I am building on a little testproject with tubes. It is ment to drive the Firstwatt F4 amplifier, so gain must be in the area of 20dB and the output swing about 14Vrms.

Today I am using a BoZ single MOSFET common source amplifier and I would like to compare this topology directly with a tube stage as this:

One 12BH7A tube, common cathode stage, +300V B+. With a decoupled cathode resistor gain should be just about 20dB...what I am missing is optimum bias and Plate resistor.

My calculations say the following:

Rplate=10K, Rcathode=270R, Ip=15mA, Vplate=150V
Rplate=15K, Rcathode=470R, Ip=10mA, Vplate=150V

what will be best conditions?
 
I have now the version with 15K plate resistor working and it is performing very well indeed. But there is still work to do:

I have two 12BH7A tubes, and only one of them is free from hum. The other have hum/noise in one of the sections. Is this a bad tube?

Most, it not all hum has been removed with different layout test. All is done on a wood plate, so no chassis is present. I use AC heater with 6.3V. But there are som noise present in both channels. Like hiss from a cassette recorder without Dolby...

I am used to SS circuits, where you are done when the hum issues are solved, but this seems different. The PSU is a simple CRC after 4x1N4007 diodes. As this is hum free i thought is was all needed...

Could this noise be a PSU problem? Or is it the 12BH7A tubes? Or is it just something that is normal in tube circuits?
 
I have found tha the tube is extreamely sensetive to mechanical surrounds.

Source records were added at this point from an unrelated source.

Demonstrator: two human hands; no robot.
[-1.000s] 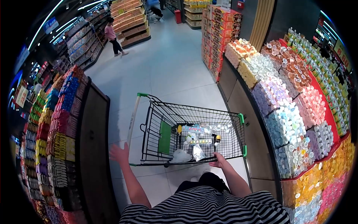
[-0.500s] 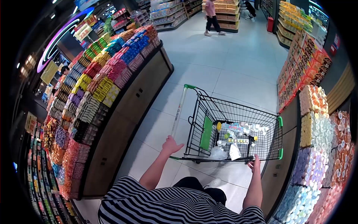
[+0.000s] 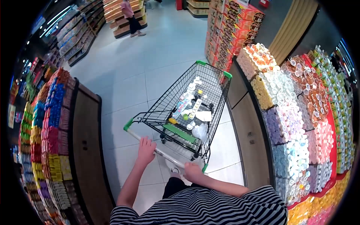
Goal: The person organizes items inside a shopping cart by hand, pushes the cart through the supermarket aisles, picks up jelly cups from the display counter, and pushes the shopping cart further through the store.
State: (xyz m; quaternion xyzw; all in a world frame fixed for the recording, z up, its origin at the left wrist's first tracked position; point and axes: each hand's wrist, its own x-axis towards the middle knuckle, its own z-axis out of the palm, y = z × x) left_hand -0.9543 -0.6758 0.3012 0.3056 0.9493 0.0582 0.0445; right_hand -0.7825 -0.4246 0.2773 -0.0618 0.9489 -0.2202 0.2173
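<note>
A wire shopping cart [image 3: 168, 97] with green corners stands at a slant in front of me, its handle bar [image 3: 165, 155] nearest my body. My left hand [image 3: 146, 150] lies over the left part of the bar, fingers bent onto it. My right hand [image 3: 192, 171] is wrapped round the bar near its right end. Inside the cart are a white packet [image 3: 204, 116], a clear plastic bag [image 3: 200, 132], a yellow item [image 3: 172, 120], a green round item [image 3: 185, 117] and several small white containers. A green panel [image 3: 180, 133] is at the handle end.
A wooden-sided counter [image 3: 88, 146] of colourful packets runs along the left. On the right, another counter [image 3: 251, 138] holds stacked cups, with red boxes [image 3: 234, 30] beyond it. A person in pink [image 3: 129, 17] is near the far shelves.
The cart has turned from sideways to pointing away from me. My right hand has moved from the cart's side onto the handle, and my left hand has moved along the bar. The view has swung round.
</note>
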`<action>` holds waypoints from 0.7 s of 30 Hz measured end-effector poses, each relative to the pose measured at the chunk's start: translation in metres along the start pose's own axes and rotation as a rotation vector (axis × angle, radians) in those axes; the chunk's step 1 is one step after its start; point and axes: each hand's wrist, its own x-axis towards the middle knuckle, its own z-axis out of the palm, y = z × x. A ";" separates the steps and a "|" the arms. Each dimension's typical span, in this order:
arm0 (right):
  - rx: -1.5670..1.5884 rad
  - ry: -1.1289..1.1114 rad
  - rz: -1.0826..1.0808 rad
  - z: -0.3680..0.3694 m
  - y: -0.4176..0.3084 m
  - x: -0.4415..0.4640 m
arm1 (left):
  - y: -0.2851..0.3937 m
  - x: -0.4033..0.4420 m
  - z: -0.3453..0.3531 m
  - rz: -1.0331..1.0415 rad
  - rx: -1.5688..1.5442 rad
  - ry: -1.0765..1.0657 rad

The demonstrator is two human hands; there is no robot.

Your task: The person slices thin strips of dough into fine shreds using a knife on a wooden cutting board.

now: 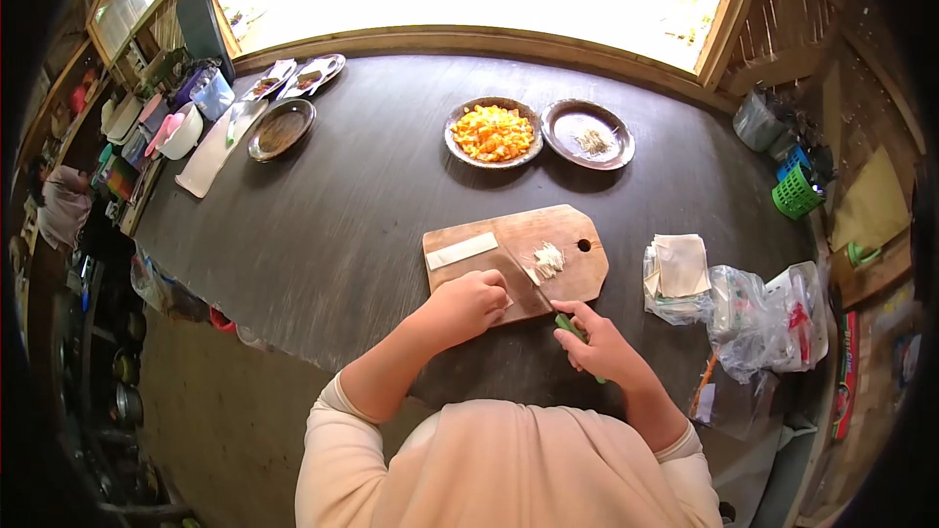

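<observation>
A wooden cutting board (567,225) with a round hole lies on the dark table in front of me. My left hand (469,306) is closed on the board's lower left part, its fingertips curled over something mostly hidden, with a pale edge beside them. My right hand (599,340) grips the green handle of a knife (570,327), whose blade points up and left across the board, just right of my left hand. A pale rectangular slab (462,251) lies at the board's upper left. Thin whitish shreds (548,260) are heaped right of the blade.
Beyond the board stand a plate of orange pieces (493,133) and a plate with a few shreds (588,135). Square sheets (681,266) and plastic bags (768,318) sit at right. A dark plate (282,130) and a long tray (211,158) lie back left.
</observation>
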 end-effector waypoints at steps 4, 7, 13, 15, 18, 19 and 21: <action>0.071 0.019 -0.001 -0.002 -0.002 -0.004 | 0.003 -0.003 -0.008 -0.039 -0.033 -0.050; 0.073 -0.007 -0.034 0.002 -0.006 -0.007 | -0.002 -0.003 -0.008 -0.043 -0.070 -0.073; 0.007 -0.019 -0.073 0.009 0.008 -0.002 | -0.010 0.001 0.000 -0.008 -0.133 -0.023; 0.034 -0.017 -0.041 0.007 0.005 -0.002 | -0.011 0.002 0.003 -0.005 -0.137 0.008; 0.055 0.005 -0.014 0.004 0.006 -0.001 | -0.009 0.002 0.006 0.024 -0.101 0.055; 0.052 0.028 -0.016 0.003 0.007 -0.001 | -0.005 0.001 0.005 0.004 -0.050 0.096; 0.086 0.037 0.001 -0.001 0.005 -0.001 | -0.002 0.000 0.005 -0.013 0.001 0.133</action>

Tapping on it with a match sounds like hammering on waterpipes with heavy tools (in the speakers)!

Tapping a finger on the table besides the amp can also be clearly heard....is the normal for tubes?
 
Yes, it is normal for tubes (with real grids, grid as in length of wire wound into a grid, not a solid piece of mesh or rod or anything like that) to be microphonic, though some tubes are far more susceptible to this than others.